DIRECTIONS FOR THIS TASK> Please repeat exactly the lines below from the one containing "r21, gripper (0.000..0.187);" down to the one containing "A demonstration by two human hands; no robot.", both included, and nothing else.

[DATA SECTION — start]

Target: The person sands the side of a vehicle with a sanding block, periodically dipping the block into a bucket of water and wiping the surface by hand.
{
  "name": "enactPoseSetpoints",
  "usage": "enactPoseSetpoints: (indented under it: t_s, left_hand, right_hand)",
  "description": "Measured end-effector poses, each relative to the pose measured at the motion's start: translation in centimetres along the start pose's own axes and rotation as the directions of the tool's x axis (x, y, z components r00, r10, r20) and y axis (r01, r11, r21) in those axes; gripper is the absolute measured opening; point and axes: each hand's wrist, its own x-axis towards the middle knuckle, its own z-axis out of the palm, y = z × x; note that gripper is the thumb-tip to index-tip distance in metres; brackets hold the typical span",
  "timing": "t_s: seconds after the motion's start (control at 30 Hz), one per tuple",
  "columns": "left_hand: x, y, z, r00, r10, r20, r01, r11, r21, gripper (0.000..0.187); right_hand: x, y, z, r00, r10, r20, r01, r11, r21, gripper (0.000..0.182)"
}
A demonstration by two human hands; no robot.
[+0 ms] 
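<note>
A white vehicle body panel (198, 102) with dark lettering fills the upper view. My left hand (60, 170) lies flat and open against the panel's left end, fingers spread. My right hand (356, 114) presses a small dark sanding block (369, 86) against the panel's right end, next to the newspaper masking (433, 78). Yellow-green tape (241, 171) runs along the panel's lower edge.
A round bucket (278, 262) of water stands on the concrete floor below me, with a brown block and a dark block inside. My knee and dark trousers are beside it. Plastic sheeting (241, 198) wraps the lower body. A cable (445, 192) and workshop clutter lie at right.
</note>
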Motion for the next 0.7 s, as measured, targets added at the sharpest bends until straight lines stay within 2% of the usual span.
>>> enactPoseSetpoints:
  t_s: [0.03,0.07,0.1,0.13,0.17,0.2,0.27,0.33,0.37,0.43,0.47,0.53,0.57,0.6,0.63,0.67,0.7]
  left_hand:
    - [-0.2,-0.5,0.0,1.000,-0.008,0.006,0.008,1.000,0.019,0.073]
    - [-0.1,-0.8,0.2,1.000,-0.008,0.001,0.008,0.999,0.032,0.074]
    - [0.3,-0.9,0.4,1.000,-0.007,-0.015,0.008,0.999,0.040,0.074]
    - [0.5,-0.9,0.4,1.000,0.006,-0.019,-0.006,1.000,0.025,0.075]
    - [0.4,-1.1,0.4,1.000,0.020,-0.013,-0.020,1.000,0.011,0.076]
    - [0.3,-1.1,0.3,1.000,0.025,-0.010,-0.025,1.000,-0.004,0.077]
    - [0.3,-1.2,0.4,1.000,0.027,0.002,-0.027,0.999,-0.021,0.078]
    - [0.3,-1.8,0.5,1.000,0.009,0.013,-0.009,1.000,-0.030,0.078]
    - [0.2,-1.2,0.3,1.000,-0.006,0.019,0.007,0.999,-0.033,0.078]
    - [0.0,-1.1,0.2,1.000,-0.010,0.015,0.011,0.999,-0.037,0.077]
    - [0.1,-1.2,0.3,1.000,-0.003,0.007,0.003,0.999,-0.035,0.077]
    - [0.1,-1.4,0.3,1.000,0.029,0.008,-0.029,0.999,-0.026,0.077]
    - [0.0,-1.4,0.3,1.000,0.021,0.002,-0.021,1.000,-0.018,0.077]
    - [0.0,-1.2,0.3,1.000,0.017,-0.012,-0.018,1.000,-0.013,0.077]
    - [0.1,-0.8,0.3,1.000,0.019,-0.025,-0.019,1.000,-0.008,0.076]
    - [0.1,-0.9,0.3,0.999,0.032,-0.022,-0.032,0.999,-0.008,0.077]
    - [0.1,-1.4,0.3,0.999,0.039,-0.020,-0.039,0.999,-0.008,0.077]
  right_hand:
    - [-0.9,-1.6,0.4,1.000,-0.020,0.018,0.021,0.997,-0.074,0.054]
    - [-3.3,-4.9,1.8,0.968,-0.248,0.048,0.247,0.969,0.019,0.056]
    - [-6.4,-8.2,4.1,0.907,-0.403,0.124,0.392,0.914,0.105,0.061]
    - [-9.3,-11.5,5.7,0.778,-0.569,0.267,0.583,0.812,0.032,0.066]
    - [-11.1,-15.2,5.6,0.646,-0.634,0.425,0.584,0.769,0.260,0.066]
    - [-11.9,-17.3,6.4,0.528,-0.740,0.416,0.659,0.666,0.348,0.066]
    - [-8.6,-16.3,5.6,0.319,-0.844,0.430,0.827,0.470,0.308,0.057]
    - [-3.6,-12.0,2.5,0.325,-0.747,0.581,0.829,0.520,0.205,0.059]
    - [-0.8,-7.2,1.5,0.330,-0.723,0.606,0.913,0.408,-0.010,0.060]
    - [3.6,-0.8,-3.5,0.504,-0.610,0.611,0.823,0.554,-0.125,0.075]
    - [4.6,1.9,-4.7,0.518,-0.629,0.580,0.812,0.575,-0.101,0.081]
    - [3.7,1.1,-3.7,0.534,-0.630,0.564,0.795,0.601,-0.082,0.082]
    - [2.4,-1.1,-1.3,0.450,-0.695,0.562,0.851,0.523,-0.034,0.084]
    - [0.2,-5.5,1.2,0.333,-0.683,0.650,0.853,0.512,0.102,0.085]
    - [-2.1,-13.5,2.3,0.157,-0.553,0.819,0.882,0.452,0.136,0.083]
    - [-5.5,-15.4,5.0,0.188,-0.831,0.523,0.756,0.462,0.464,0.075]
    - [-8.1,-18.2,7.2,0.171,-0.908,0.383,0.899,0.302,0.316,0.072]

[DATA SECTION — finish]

ANSWER FOR THIS EXERCISE>
  "columns": "left_hand: x, y, z, r00, r10, r20, r01, r11, r21, gripper (0.000..0.187); right_hand: x, y, z, r00, r10, r20, r01, r11, r21, gripper (0.000..0.182)"
}
A demonstration by two human hands; no robot.

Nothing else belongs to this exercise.